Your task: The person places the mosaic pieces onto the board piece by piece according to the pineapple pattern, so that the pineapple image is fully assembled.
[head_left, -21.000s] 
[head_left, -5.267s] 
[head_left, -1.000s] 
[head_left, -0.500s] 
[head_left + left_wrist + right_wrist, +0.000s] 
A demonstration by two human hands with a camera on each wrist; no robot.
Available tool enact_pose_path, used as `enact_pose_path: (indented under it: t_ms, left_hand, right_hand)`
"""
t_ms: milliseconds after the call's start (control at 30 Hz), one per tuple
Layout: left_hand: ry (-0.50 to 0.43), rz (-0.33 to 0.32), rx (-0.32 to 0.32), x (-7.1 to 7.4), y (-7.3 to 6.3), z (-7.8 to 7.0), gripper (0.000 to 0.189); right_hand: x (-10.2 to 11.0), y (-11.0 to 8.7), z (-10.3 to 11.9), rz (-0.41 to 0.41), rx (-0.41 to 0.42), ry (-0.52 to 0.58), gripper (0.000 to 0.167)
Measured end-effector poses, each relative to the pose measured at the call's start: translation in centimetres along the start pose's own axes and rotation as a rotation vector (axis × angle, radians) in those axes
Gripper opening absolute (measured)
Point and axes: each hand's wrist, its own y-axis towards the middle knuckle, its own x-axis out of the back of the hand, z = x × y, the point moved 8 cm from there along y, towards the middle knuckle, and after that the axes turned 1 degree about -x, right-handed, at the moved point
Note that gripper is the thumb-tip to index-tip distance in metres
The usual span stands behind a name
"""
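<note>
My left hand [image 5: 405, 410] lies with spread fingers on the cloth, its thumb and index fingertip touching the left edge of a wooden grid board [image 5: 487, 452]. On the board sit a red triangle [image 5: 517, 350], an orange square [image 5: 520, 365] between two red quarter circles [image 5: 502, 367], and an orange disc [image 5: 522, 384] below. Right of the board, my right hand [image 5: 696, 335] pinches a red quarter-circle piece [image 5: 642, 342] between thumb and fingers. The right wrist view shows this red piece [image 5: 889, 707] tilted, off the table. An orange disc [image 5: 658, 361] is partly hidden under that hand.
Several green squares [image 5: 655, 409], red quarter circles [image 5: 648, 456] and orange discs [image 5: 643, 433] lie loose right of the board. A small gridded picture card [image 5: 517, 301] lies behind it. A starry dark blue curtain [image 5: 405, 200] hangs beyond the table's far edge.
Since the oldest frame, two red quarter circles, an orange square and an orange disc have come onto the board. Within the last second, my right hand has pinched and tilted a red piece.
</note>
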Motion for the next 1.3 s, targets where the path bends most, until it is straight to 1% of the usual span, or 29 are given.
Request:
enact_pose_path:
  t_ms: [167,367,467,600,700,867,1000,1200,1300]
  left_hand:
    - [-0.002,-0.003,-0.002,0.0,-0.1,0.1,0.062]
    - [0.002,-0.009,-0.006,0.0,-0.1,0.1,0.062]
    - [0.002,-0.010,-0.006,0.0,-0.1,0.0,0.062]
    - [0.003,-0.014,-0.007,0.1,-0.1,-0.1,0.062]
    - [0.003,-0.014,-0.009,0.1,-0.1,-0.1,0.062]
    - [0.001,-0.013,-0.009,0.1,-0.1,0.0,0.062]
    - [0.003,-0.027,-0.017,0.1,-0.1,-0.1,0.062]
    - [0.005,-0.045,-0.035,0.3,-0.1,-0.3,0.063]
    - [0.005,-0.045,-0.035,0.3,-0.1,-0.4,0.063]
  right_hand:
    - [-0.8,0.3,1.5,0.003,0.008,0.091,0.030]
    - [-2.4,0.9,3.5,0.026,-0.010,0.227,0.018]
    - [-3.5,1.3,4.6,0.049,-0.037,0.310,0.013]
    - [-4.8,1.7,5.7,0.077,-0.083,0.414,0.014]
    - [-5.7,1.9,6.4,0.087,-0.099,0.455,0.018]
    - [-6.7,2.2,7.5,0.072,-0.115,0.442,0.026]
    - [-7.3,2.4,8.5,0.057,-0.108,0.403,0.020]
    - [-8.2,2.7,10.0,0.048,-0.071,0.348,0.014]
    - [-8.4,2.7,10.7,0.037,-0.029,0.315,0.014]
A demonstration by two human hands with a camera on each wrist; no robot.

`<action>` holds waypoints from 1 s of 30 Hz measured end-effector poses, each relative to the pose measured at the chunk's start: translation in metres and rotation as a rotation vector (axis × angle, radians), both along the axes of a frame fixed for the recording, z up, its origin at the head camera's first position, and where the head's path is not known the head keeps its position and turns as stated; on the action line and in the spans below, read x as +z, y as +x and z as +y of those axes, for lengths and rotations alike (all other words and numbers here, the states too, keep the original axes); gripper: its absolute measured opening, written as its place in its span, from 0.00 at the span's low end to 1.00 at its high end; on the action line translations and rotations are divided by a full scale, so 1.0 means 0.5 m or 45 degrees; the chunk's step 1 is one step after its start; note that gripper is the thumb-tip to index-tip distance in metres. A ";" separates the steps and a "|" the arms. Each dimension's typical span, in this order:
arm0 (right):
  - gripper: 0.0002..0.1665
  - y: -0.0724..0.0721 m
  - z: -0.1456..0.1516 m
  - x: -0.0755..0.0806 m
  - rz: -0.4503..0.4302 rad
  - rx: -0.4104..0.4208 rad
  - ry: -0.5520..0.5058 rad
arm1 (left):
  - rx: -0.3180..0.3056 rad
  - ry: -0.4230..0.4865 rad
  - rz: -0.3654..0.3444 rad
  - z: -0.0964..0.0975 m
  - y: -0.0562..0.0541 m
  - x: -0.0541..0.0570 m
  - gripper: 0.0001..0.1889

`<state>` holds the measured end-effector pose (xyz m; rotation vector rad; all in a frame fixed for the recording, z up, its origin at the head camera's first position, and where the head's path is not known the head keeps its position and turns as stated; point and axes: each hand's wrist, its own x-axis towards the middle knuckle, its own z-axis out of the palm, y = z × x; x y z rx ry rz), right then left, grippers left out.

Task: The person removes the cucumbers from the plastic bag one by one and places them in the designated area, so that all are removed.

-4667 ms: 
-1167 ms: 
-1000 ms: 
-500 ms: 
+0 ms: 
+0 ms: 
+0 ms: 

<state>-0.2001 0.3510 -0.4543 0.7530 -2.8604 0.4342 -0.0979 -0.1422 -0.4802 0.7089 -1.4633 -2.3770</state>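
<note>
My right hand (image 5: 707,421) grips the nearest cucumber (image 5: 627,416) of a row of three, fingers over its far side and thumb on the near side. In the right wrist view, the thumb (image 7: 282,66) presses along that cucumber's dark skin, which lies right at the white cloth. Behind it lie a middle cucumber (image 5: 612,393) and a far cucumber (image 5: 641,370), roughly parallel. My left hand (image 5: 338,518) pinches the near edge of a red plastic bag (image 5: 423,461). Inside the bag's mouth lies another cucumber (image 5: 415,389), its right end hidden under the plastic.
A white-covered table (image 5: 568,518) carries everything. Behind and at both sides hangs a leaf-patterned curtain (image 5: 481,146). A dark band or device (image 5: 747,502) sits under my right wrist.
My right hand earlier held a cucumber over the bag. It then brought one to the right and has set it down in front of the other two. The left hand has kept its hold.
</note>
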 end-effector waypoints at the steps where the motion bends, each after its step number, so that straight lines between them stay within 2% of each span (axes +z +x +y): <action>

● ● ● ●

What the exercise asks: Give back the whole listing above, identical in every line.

Solution for this task:
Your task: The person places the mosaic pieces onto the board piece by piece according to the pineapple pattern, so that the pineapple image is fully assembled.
[head_left, -21.000s] 
[head_left, -5.267s] 
[head_left, -1.000s] 
[head_left, -0.500s] 
[head_left + left_wrist + right_wrist, +0.000s] 
A demonstration by two human hands with a camera on each wrist; no robot.
Available tool enact_pose_path, used as `enact_pose_path: (indented under it: t_ms, left_hand, right_hand)`
"""
t_ms: milliseconds after the call's start (control at 30 Hz), one per tuple
Layout: left_hand: ry (-0.50 to 0.43), rz (-0.33 to 0.32), rx (-0.32 to 0.32), x (-7.1 to 7.4), y (-7.3 to 6.3), z (-7.8 to 7.0), gripper (0.000 to 0.189); right_hand: x (-10.2 to 11.0), y (-11.0 to 8.7), z (-10.3 to 11.9), rz (-0.41 to 0.41), rx (-0.41 to 0.42), ry (-0.52 to 0.58), gripper (0.000 to 0.167)
Measured end-effector poses, each relative to the pose measured at the call's start: translation in centimetres along the start pose's own axes and rotation as a rotation vector (axis × angle, radians) in those axes
Gripper opening absolute (measured)
Point and axes: each hand's wrist, its own y-axis towards the middle knuckle, its own x-axis out of the back of the hand, z = x × y, the point moved 8 cm from there along y, towards the middle knuckle, and after that the axes turned 1 degree about -x, right-handed, at the moved point
Note that gripper is the thumb-tip to index-tip distance in metres
The usual span stands behind a name
"""
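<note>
My left hand [image 5: 405, 410] lies with spread fingers on the cloth, its thumb and index fingertip touching the left edge of a wooden grid board [image 5: 487, 452]. On the board sit a red triangle [image 5: 517, 350], an orange square [image 5: 520, 365] between two red quarter circles [image 5: 502, 367], and an orange disc [image 5: 522, 384] below. Right of the board, my right hand [image 5: 696, 335] pinches a red quarter-circle piece [image 5: 642, 342] between thumb and fingers. The right wrist view shows this red piece [image 5: 889, 707] tilted, off the table. An orange disc [image 5: 658, 361] is partly hidden under that hand.
Several green squares [image 5: 655, 409], red quarter circles [image 5: 648, 456] and orange discs [image 5: 643, 433] lie loose right of the board. A small gridded picture card [image 5: 517, 301] lies behind it. A starry dark blue curtain [image 5: 405, 200] hangs beyond the table's far edge.
Since the oldest frame, two red quarter circles, an orange square and an orange disc have come onto the board. Within the last second, my right hand has pinched and tilted a red piece.
</note>
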Motion for the next 1.3 s, targets where the path bends most, until it is straight to 1% of the usual span, or 29 are given.
Request:
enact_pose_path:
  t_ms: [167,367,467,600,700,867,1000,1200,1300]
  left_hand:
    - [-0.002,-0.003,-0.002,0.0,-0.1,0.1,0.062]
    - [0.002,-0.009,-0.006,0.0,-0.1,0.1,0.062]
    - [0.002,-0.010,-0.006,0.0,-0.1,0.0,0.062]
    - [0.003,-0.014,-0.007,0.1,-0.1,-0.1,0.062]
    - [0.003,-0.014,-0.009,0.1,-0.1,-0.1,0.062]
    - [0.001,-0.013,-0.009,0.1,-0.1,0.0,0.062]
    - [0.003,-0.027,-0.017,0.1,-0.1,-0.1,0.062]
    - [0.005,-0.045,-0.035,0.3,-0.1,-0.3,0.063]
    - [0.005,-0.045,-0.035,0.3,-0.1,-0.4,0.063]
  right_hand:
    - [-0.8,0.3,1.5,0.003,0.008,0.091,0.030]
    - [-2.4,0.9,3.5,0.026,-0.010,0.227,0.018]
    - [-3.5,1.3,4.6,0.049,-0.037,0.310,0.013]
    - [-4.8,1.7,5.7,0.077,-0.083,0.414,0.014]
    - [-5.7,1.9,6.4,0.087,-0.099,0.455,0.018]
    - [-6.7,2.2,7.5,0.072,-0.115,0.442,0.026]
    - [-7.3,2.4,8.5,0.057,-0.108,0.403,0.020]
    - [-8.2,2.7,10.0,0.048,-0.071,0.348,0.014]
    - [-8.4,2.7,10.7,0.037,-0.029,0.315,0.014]
A demonstration by two human hands with a camera on each wrist; no robot.

`<action>` holds waypoints from 1 s of 30 Hz measured end-effector poses, each relative to the pose measured at the chunk's start: translation in metres and rotation as a rotation vector (axis × angle, radians), both along the axes of a frame fixed for the recording, z up, its origin at the head camera's first position, and where the head's path is not known the head keeps its position and turns as stated; on the action line and in the spans below, read x as +z, y as +x and z as +y of those axes, for lengths and rotations alike (all other words and numbers here, the states too, keep the original axes); gripper: its absolute measured opening, written as its place in its span, from 0.00 at the span's low end to 1.00 at its high end; on the action line translations and rotations are divided by a full scale, so 1.0 means 0.5 m or 45 degrees; the chunk's step 1 is one step after its start; note that gripper is the thumb-tip to index-tip distance in metres. A ";" separates the steps and a "|" the arms. Each dimension's typical span, in this order:
arm0 (right):
  - gripper: 0.0002..0.1665
  - y: -0.0724..0.0721 m
  - z: -0.1456..0.1516 m
  - x: -0.0755..0.0806 m
  - rz: -0.4503..0.4302 rad
  - rx: -0.4104..0.4208 rad
  - ry: -0.5520..0.5058 rad
arm1 (left):
  - rx: -0.3180..0.3056 rad
  - ry: -0.4230..0.4865 rad
  - rz: -0.3654..0.3444 rad
  - z: -0.0964..0.0975 m
  - y: -0.0562..0.0541 m
  - x: -0.0541..0.0570 m
  - gripper: 0.0001..0.1889

`<state>` holds the measured end-effector pose (xyz m; rotation vector rad; all in a frame fixed for the recording, z up, its origin at the head camera's first position, and where the head's path is not known the head keeps its position and turns as stated; point and axes: each hand's wrist, its own x-axis towards the middle knuckle, its own z-axis out of the palm, y = z × x; x y z rx ry rz), right then left, grippers left out.

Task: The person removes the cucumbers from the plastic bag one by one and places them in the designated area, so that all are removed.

-4667 ms: 
-1167 ms: 
-1000 ms: 
-500 ms: 
+0 ms: 
+0 ms: 
+0 ms: 

<state>-0.2001 0.3510 -0.4543 0.7530 -2.8604 0.4342 -0.0979 -0.1422 -0.4802 0.7089 -1.4633 -2.3770</state>
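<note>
My right hand (image 5: 707,421) grips the nearest cucumber (image 5: 627,416) of a row of three, fingers over its far side and thumb on the near side. In the right wrist view, the thumb (image 7: 282,66) presses along that cucumber's dark skin, which lies right at the white cloth. Behind it lie a middle cucumber (image 5: 612,393) and a far cucumber (image 5: 641,370), roughly parallel. My left hand (image 5: 338,518) pinches the near edge of a red plastic bag (image 5: 423,461). Inside the bag's mouth lies another cucumber (image 5: 415,389), its right end hidden under the plastic.
A white-covered table (image 5: 568,518) carries everything. Behind and at both sides hangs a leaf-patterned curtain (image 5: 481,146). A dark band or device (image 5: 747,502) sits under my right wrist.
My right hand earlier held a cucumber over the bag. It then brought one to the right and has set it down in front of the other two. The left hand has kept its hold.
</note>
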 end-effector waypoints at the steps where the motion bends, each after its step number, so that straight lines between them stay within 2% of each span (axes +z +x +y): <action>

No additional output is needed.